[Task item]: Go from the first line below to the one with "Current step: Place" and print each line exactly.

________

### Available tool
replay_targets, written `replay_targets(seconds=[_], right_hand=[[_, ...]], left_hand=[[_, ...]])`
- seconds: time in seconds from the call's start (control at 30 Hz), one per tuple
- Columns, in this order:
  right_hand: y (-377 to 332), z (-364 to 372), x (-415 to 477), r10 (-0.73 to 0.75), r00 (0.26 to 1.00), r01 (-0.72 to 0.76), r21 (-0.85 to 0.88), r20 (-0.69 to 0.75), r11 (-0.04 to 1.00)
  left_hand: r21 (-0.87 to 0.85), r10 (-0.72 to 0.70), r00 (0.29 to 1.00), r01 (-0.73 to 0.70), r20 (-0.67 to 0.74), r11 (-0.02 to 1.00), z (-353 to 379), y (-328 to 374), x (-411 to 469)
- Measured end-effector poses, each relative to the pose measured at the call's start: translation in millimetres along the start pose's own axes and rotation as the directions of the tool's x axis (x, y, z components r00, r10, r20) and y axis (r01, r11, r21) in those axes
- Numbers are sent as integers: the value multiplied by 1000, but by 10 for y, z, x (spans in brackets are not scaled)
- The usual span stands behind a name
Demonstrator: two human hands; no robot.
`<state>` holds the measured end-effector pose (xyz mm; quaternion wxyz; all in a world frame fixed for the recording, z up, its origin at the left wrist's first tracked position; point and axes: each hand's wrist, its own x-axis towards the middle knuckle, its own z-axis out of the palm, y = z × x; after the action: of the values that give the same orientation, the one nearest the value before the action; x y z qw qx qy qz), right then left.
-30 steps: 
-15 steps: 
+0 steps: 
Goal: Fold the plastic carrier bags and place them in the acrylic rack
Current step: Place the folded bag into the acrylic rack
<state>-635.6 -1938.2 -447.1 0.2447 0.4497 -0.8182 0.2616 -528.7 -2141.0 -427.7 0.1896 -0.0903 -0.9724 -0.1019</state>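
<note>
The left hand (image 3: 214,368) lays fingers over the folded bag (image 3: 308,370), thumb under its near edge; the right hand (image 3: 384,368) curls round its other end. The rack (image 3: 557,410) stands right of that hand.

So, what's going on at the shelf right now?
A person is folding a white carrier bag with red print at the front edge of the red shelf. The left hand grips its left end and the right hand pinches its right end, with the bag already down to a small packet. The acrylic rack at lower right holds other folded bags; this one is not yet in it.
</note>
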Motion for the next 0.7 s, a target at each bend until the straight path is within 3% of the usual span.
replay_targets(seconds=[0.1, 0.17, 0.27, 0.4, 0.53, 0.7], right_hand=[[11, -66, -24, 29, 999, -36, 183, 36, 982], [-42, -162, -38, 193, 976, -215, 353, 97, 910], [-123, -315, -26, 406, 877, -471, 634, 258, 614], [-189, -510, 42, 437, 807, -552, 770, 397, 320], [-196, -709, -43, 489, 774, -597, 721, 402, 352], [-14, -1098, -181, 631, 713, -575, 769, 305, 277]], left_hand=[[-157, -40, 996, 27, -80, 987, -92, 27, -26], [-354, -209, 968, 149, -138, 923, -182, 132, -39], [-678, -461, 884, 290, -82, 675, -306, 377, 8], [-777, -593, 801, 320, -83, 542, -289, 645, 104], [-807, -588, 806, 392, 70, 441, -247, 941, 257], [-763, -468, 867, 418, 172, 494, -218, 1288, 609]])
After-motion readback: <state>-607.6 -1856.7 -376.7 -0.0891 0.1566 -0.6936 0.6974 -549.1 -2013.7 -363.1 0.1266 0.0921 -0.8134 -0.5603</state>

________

[Completed task]:
### Available tool
replay_targets, written `replay_targets(seconds=[_], right_hand=[[_, ...]], left_hand=[[_, ...]])`
- seconds: time in seconds from the call's start (control at 30 Hz), one per tuple
- Columns, in this order:
  right_hand: y (-377 to 332), z (-364 to 372), x (-415 to 477), r10 (-0.73 to 0.75), r00 (0.26 to 1.00), r01 (-0.72 to 0.76), r21 (-0.85 to 0.88), r20 (-0.69 to 0.75), r11 (-0.04 to 1.00)
  left_hand: r21 (-0.87 to 0.85), r10 (-0.72 to 0.70), r00 (0.29 to 1.00), r01 (-0.73 to 0.70), r20 (-0.67 to 0.74), r11 (-0.02 to 1.00), z (-353 to 379), y (-328 to 374), x (-411 to 469)
- Measured end-effector poses, each relative to the pose measured at the call's start: translation in millimetres along the start pose's own axes and rotation as the directions of the tool's x axis (x, y, z components r00, r10, r20) and y axis (r01, r11, r21) in those axes
- Numbers are sent as integers: the value multiplied by 1000, but by 10 for y, z, x (spans in brackets are not scaled)
- The usual span stands behind a name
Demonstrator: two human hands; no robot.
`<state>` holds the measured end-effector pose (xyz mm; quaternion wxyz; all in a world frame fixed for the recording, z up, its origin at the left wrist's first tracked position; point and axes: each hand's wrist, its own x-axis towards the middle knuckle, its own z-axis out of the palm, y = z × x; after the action: of the values that give the same orientation, the one nearest the value before the action; x y z qw qx qy qz), right then left.
-30 steps: 
-15 steps: 
+0 steps: 
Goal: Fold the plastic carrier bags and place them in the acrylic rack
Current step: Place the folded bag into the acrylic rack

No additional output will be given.